3.1. Datasets
The experimentally measured cross-sectional profiles and features furnish two datasets. The image dataset is implemented by dividing the original profiles of the processed material into smaller images. These cropped images are subsequently divided into separate datasets for training, validation, and testing. In this study, a total of 6400 image segments are used, with 5113 randomly chosen for training, 1279 allocated for validation, and the rest assigned to the test set. As explained further below, k-fold cross-validation is also conducted to ensure the reliability of the findings. In addition to the images, a numerical dataset is also established, which contains information on the localization and number of passes associated with the material.

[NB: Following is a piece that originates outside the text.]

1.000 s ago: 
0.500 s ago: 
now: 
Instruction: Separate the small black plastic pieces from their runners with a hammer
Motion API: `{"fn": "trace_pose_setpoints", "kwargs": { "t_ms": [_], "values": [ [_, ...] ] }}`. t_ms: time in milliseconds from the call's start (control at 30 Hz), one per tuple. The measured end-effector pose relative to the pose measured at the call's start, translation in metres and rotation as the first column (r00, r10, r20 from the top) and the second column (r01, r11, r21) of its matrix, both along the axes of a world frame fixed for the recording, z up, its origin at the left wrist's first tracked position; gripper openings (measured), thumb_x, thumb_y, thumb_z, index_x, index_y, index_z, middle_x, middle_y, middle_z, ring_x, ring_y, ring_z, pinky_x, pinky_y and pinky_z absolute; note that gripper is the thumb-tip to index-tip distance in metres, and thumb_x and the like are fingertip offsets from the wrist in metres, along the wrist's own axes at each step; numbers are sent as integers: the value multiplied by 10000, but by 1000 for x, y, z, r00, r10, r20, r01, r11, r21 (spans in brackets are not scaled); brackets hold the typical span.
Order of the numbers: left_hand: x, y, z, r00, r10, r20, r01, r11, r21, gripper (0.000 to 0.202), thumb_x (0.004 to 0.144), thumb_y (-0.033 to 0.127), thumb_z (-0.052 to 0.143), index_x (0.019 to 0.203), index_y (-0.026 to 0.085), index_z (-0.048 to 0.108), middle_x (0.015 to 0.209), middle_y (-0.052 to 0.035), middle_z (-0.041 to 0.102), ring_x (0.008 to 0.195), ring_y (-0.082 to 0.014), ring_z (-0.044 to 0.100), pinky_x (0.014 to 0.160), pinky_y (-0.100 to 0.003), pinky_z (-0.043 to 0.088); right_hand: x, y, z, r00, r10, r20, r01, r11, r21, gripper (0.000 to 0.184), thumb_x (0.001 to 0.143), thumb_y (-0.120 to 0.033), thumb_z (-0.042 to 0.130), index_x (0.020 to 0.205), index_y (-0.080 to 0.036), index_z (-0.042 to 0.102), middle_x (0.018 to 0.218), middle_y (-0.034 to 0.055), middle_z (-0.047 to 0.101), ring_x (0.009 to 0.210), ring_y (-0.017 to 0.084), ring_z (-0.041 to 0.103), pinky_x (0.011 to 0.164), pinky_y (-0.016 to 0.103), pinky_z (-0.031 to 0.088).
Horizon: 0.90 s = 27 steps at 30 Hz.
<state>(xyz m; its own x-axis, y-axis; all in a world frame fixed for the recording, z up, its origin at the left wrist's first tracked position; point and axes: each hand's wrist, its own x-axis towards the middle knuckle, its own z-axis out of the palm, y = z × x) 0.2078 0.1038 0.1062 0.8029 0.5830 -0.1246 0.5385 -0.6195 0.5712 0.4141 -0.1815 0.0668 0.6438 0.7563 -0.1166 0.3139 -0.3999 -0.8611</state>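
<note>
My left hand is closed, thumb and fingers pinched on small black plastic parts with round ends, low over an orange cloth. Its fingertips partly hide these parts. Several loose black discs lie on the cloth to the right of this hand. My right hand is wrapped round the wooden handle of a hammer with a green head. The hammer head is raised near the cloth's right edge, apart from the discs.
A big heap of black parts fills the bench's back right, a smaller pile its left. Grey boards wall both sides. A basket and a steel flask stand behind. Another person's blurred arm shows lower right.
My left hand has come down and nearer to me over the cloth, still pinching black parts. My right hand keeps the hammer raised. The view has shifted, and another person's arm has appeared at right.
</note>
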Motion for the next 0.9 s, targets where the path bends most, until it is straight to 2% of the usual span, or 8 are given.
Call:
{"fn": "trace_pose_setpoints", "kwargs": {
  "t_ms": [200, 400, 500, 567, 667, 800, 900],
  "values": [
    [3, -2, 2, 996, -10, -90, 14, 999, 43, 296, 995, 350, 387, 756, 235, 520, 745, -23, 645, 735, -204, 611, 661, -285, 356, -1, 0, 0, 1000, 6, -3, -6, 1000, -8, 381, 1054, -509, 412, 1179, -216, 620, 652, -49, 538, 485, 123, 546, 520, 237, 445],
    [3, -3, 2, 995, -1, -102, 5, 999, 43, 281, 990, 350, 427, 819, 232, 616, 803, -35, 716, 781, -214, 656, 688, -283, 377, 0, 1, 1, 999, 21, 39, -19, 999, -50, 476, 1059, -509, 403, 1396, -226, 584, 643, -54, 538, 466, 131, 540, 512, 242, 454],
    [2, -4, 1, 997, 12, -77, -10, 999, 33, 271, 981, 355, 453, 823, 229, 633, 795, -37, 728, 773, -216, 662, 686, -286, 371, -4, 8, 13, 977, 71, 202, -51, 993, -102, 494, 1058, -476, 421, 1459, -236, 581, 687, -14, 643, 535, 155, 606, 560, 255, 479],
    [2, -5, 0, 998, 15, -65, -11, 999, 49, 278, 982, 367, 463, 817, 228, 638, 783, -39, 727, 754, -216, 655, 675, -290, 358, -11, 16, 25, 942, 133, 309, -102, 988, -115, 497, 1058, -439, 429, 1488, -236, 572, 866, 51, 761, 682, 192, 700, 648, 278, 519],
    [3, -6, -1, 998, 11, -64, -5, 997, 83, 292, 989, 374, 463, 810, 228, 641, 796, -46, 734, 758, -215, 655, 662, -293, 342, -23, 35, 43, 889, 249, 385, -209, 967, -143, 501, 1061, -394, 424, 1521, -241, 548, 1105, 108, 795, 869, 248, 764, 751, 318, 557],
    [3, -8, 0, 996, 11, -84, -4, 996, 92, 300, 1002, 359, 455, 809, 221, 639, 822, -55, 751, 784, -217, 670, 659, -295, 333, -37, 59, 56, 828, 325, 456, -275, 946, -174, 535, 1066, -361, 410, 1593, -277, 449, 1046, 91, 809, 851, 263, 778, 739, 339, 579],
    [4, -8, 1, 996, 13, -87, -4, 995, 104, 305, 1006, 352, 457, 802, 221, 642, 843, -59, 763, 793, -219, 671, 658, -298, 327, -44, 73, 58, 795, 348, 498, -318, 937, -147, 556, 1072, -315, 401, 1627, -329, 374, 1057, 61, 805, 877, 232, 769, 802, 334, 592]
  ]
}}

These datasets are fed to neural networks of two main types: CNN and MLP. The CNN branch receives the image data as input and classifies them through convolutional, pooling, batch normalization, dropout, flattening, and dense layers. The final output of the classification is a four-element array that carries the information on the mechanical properties. In the first and second rows of
Figure 2, eight randomly cropped images utilized for the training set are displayed. The features of interest include the process parameters and measured mechanical properties, which are pegged to four different values of tensile strength. The numerical dataset consists of information on the location and number of passes, which are stored as binary and integer variables. The MLP branch’s input is the numerical dataset, a two-element array containing the process parameters of the underlying cross-sectional profiles. The data are processed via dense and dropout layers, leading to a four-element output representing the tensile strength associated with the cross-sectional surface.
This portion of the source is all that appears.